Saved entries

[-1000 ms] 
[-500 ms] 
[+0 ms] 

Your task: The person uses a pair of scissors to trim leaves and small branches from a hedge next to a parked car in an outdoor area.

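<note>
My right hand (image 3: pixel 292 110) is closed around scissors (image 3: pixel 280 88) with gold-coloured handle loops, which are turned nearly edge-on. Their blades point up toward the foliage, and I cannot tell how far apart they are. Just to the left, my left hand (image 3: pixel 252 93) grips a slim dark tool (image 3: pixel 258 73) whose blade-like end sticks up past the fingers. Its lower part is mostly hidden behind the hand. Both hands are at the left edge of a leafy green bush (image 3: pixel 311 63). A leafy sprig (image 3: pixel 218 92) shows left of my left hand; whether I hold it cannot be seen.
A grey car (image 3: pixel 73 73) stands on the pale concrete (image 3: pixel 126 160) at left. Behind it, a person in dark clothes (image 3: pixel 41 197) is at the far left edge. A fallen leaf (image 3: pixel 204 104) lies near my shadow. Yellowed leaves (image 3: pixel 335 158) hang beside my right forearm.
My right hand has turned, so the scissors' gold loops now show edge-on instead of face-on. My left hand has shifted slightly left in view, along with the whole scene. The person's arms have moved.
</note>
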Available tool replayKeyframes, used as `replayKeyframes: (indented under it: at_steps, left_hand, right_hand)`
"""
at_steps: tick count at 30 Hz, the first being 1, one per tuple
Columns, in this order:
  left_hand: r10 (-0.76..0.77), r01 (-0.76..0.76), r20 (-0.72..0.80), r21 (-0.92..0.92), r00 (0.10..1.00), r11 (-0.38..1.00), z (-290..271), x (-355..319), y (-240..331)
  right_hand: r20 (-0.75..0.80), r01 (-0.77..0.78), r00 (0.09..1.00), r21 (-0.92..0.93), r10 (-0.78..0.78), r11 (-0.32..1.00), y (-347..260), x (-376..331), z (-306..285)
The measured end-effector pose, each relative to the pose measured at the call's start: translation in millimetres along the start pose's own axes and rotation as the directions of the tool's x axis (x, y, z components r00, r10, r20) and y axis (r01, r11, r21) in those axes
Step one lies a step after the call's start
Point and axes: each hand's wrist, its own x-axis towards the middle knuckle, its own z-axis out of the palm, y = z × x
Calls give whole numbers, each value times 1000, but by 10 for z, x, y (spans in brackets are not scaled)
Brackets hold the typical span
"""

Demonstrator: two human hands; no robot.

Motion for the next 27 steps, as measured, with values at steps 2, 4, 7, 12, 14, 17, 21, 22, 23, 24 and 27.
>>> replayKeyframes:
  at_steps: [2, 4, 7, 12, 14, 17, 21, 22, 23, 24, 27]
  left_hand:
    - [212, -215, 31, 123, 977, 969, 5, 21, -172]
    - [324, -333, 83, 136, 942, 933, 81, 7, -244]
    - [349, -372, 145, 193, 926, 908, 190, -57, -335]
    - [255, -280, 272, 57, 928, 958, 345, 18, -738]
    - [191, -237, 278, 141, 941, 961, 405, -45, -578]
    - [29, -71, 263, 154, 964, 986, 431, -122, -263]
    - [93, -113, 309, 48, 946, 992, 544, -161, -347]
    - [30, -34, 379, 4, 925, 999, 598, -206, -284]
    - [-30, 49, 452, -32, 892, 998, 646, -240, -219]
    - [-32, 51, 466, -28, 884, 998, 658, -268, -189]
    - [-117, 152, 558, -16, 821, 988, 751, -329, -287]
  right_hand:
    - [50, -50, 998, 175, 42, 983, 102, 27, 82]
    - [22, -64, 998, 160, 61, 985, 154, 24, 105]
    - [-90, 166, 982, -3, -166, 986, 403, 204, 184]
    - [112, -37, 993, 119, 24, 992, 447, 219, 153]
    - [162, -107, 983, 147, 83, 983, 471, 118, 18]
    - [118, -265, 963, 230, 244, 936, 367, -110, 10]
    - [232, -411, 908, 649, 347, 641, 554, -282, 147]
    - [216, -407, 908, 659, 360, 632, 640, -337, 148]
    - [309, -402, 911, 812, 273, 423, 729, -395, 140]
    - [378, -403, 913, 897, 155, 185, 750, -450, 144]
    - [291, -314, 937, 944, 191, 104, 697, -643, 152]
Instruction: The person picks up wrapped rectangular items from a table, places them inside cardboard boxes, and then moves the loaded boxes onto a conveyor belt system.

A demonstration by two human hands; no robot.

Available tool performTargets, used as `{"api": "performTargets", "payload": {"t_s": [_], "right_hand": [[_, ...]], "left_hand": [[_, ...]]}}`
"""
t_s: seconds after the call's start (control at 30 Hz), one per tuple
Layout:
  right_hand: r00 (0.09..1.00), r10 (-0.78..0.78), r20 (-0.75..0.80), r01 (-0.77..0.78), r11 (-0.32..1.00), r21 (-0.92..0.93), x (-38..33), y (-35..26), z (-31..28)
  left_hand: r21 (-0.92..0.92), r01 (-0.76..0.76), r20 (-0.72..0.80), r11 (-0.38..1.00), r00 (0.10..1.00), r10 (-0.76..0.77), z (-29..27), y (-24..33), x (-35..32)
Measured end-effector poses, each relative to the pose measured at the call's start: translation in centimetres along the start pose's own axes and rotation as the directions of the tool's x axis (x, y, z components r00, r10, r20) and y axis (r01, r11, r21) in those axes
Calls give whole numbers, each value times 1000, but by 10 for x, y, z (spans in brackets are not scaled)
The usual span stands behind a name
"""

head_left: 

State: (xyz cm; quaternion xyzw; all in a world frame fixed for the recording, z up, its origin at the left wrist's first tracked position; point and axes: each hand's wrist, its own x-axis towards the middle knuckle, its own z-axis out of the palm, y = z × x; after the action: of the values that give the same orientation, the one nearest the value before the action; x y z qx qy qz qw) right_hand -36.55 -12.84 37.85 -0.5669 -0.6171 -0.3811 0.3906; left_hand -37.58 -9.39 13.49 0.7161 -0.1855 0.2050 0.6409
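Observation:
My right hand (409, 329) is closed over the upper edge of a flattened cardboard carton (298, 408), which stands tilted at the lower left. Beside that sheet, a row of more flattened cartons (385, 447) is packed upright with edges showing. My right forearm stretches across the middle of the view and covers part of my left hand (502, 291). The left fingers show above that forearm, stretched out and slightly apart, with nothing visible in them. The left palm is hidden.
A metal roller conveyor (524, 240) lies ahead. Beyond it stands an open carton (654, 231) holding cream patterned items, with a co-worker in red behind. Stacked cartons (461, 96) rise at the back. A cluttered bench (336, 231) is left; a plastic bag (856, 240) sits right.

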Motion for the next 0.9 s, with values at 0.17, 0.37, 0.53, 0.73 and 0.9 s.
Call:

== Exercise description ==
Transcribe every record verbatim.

== Solution below ==
[-1000 ms] 
[-500 ms] 
[+0 ms] 

Your task: The person uses a pair of scissors to trim leaves and small branches from a hedge next to a parked car in an outdoor area.

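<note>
My right hand (image 3: pixel 292 110) is closed around scissors (image 3: pixel 280 88) with gold-coloured handle loops, which are turned nearly edge-on. Their blades point up toward the foliage, and I cannot tell how far apart they are. Just to the left, my left hand (image 3: pixel 252 93) grips a slim dark tool (image 3: pixel 258 73) whose blade-like end sticks up past the fingers. Its lower part is mostly hidden behind the hand. Both hands are at the left edge of a leafy green bush (image 3: pixel 311 63). A leafy sprig (image 3: pixel 218 92) shows left of my left hand; whether I hold it cannot be seen.
A grey car (image 3: pixel 73 73) stands on the pale concrete (image 3: pixel 126 160) at left. Behind it, a person in dark clothes (image 3: pixel 41 197) is at the far left edge. A fallen leaf (image 3: pixel 204 104) lies near my shadow. Yellowed leaves (image 3: pixel 335 158) hang beside my right forearm.
My right hand has turned, so the scissors' gold loops now show edge-on instead of face-on. My left hand has shifted slightly left in view, along with the whole scene. The person's arms have moved.
</note>
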Available tool replayKeyframes, used as `replayKeyframes: (indented under it: at_steps, left_hand, right_hand)`
"""
at_steps: tick count at 30 Hz, the first being 1, one per tuple
Columns, in this order:
  left_hand: r10 (-0.76..0.77), r01 (-0.76..0.76), r20 (-0.72..0.80), r21 (-0.92..0.92), r00 (0.10..1.00), r11 (-0.38..1.00), z (-290..271), x (-355..319), y (-240..331)
  right_hand: r20 (-0.75..0.80), r01 (-0.77..0.78), r00 (0.09..1.00), r21 (-0.92..0.93), r10 (-0.78..0.78), r11 (-0.32..1.00), y (-347..260), x (-376..331), z (-306..285)
The measured end-effector pose, each relative to the pose measured at the call's start: translation in millimetres along the start pose's own axes and rotation as the directions of the tool's x axis (x, y, z components r00, r10, r20) and y axis (r01, r11, r21) in those axes
Step one lies a step after the call's start
Point and axes: each hand's wrist, its own x-axis towards the middle knuckle, its own z-axis out of the palm, y = z × x
Calls give whole numbers, each value times 1000, but by 10 for z, x, y (spans in brackets are not scaled)
Brackets hold the typical span
"""

Demonstrator: two human hands; no robot.

Motion for the next 27 steps, as measured, with values at steps 2, 4, 7, 12, 14, 17, 21, 22, 23, 24 and 27.
>>> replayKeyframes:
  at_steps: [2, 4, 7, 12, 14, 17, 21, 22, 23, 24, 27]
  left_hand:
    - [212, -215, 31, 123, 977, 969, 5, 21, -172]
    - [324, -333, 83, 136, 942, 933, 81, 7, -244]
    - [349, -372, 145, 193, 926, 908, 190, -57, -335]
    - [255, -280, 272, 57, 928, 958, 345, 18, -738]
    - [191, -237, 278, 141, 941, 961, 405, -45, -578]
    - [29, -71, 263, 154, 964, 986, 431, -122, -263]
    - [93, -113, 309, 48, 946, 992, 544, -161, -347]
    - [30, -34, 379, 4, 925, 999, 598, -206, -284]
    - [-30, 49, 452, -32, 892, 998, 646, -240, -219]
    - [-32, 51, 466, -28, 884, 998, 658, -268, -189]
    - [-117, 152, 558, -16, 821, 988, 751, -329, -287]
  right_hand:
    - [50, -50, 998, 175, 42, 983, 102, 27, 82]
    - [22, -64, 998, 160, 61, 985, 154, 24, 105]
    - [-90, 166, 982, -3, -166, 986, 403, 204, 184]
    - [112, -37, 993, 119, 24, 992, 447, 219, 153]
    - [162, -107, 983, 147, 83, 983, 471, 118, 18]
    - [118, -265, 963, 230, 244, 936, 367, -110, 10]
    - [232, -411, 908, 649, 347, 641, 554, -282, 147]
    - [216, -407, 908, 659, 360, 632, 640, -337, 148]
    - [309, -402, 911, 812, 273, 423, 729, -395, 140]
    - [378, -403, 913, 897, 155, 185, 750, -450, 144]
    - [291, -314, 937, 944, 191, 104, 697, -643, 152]
Instruction: The person picks up wrapped rectangular items from a table, places them inside cardboard boxes, and then moves the loaded boxes onto a conveyor belt system.

A demonstration by two human hands; no robot.

Available tool performTargets, used as `{"api": "performTargets", "payload": {"t_s": [_], "right_hand": [[_, ...]], "left_hand": [[_, ...]]}}`
"""
t_s: seconds after the call's start (control at 30 Hz), one per tuple
Layout:
  right_hand: r00 (0.09..1.00), r10 (-0.78..0.78), r20 (-0.75..0.80), r01 (-0.77..0.78), r11 (-0.32..1.00), r21 (-0.92..0.93), x (-38..33), y (-35..26), z (-31..28)
  left_hand: r21 (-0.92..0.92), r01 (-0.76..0.76), r20 (-0.72..0.80), r11 (-0.38..1.00), r00 (0.10..1.00), r10 (-0.76..0.77), z (-29..27), y (-24..33), x (-35..32)
Measured end-effector poses, each relative to the pose measured at the call's start: translation in centimetres along the start pose's own axes and rotation as the directions of the tool's x axis (x, y, z components r00, r10, r20) and y axis (r01, r11, r21) in those axes
Calls give whole numbers, each value times 1000, but by 10 for x, y, z (spans in brackets are not scaled)
The usual span stands behind a name
"""

head_left: 

State: (xyz cm; quaternion xyzw; all in a world frame fixed for the recording, z up, its origin at the left wrist's first tracked position; point and axes: each hand's wrist, its own x-axis towards the middle knuckle, its own z-axis out of the palm, y = z × x; after the action: of the values that give the same orientation, the one nearest the value before the action; x y z qx qy qz qw) right_hand -36.55 -12.84 37.85 -0.5669 -0.6171 -0.3811 0.3906; left_hand -37.58 -9.39 13.49 0.7161 -0.1855 0.2050 0.6409
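Observation:
My right hand (409, 329) is closed over the upper edge of a flattened cardboard carton (298, 408), which stands tilted at the lower left. Beside that sheet, a row of more flattened cartons (385, 447) is packed upright with edges showing. My right forearm stretches across the middle of the view and covers part of my left hand (502, 291). The left fingers show above that forearm, stretched out and slightly apart, with nothing visible in them. The left palm is hidden.
A metal roller conveyor (524, 240) lies ahead. Beyond it stands an open carton (654, 231) holding cream patterned items, with a co-worker in red behind. Stacked cartons (461, 96) rise at the back. A cluttered bench (336, 231) is left; a plastic bag (856, 240) sits right.
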
Motion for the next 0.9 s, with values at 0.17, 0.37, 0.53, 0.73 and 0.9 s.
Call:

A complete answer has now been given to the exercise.